The hands of the man reached towards him. Not open, not in greeting, clenched. The veins stood out in his muscled arms, like highways through the hairs. Eddie ripped his hand from his pocket and moved into that defensive stance, as a boxer does, trying to go forward on to the balls of his feet. He had never, since he was a child in a tantrum, hit anyone. He had never punched, kicked, gouged or bitten another adult. He had only once intervened in a fight and played a hero and- So fast. His hand was only halfway up to protect his chin and throat when the fist of the man came at him. He felt himself buffeted. Pain riddled his nostrils and there were tears in his eyes. A grip tightened on his shirt and he was dragged forward. He was pulled past the fish-seller and saw nothing but a face without expression. Should he have tried to run? No chance: blocked by the van and the fish stall on its heavy trestle legs. Could see only the backs of the heads in the cafe opposite.

He was dragged forward and when he was close enough the man’s knee exploded into Eddie’s groin.

About the end of it, his experience as a street-fighter. Real pain now. He tried to double up, which merely offered his jaw, the chin, to a short-arm hook punch. He went into the side hatch of the van.

Eddie was face down, his head buried in a heap of loose sacking, foul-smelling and tasting – hard for him to breathe, and he struggled, but one fist was clamped in his hair and the other whipped his face, used it as if it was a boxer’s training gear. He stopped the struggle. The door was slammed. Then all light went and a hood was over his head. His arms were snatched down into the small of his back, handcuffs snapped on. He heard the tearing of heavy-duty tape and his hood was lifted, the tape fastened over his mouth, and the van was moving.

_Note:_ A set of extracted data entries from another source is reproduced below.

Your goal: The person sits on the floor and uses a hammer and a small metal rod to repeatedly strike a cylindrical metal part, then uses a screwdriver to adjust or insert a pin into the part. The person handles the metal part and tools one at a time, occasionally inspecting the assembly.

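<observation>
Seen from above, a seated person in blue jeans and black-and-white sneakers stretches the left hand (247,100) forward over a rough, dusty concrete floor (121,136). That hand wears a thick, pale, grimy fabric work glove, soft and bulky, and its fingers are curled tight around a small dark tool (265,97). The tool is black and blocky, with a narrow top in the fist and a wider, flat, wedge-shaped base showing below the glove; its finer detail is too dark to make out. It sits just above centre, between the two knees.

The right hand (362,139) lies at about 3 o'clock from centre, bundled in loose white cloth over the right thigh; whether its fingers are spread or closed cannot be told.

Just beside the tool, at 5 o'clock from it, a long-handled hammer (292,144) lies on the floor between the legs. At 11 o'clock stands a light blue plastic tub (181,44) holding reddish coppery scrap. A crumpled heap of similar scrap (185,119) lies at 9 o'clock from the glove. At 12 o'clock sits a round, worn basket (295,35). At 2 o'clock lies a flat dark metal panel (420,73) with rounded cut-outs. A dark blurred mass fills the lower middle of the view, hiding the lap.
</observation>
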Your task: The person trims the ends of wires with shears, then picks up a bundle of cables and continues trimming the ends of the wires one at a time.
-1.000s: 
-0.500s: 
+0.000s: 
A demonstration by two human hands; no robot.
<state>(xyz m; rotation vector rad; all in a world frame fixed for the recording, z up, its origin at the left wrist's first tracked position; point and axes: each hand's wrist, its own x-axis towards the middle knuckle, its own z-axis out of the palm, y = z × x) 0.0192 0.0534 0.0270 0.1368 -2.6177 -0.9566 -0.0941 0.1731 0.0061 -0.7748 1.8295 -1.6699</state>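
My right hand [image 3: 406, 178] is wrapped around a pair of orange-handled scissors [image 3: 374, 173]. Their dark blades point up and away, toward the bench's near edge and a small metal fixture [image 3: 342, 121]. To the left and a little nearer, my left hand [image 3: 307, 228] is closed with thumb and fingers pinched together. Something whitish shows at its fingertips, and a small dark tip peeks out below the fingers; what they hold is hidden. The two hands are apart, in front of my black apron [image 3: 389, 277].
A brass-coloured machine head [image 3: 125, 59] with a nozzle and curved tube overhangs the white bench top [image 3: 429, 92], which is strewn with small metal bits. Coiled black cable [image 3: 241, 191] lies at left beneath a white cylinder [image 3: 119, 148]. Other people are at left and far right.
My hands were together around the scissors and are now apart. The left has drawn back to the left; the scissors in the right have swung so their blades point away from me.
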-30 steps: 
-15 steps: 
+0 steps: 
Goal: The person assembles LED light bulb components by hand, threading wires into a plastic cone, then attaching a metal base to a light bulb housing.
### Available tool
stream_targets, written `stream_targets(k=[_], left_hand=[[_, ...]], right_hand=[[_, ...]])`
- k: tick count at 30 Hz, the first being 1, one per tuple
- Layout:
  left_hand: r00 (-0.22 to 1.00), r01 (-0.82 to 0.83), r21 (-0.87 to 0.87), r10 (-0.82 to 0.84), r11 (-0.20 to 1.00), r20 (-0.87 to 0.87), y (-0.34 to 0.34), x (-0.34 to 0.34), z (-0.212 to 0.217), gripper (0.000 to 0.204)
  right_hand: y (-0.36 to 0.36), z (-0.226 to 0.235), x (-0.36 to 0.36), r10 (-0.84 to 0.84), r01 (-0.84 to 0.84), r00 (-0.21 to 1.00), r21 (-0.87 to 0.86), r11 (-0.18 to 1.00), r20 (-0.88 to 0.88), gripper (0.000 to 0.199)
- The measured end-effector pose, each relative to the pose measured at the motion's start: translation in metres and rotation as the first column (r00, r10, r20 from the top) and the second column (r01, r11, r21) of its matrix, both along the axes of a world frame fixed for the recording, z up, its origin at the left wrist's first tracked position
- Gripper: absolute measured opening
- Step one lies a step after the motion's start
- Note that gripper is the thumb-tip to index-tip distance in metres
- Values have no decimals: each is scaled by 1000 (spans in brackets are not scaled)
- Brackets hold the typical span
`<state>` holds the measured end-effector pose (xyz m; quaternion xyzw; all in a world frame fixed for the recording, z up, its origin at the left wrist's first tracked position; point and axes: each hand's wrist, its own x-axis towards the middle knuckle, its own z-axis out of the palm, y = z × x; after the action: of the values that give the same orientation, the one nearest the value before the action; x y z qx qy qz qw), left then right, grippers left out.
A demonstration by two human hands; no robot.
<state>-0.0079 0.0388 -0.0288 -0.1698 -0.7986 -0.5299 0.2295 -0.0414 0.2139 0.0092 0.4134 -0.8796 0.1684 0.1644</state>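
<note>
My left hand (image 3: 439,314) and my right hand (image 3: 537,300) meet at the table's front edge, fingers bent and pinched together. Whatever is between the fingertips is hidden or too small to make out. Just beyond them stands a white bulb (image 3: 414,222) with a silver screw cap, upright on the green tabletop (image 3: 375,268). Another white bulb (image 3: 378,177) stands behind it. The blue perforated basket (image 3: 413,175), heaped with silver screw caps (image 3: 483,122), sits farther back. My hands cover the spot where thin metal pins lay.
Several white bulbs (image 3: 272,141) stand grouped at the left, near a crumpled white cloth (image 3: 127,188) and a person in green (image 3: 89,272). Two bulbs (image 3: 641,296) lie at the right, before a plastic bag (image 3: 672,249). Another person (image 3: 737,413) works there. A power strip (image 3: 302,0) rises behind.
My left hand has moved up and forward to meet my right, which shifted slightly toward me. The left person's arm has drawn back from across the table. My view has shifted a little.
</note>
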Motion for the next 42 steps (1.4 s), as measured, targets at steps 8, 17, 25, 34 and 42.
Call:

The hands were at his legs and rope was wound round his ankles. He heard the oath when the van must have hit a hole, perhaps where a cobblestone was missing. Then the rope was lashed tight and tied.

He was helpless.

He wondered if he would hear sirens, immediate pursuit. There had been people in the cafe, people further up the street and down it. He imagined a phone call on a mobile, alerting police to what had happened. The hope died pretty bloody soon.

Eddie realised that the van was not speeding. There was no chase. The driver went at the normal speed for morning traffic, didn’t hoot, didn’t weave, didn’t chase back-doubles and rat-runs.

He thought the worst. He was gone, lost, and it was hard to drag air into his lungs, and could hear the breathing of the man sitting on the van floor close to him. He didn’t dare move because that would get him another thrashing. Truths came.

Eddie Deacon, bloody idiot, had blundered on to territory where he should not have been. Way back, he should have walked home from the Afghan place, should have reached up and taken down the blow-up of Immacolata, his Mac, folded it and put it deep in a drawer, maybe under his socks. He should not have gone with a street kid and burgled, should not have jacked in work and taken a budget flight, should not have walked down a street where no smile met his and no help requested was given. He should not have trusted the old couple, grandparents and providers of coffee, cake and betrayal. Pretty damn obvious: keep the idiot in place and send for the heavy squad.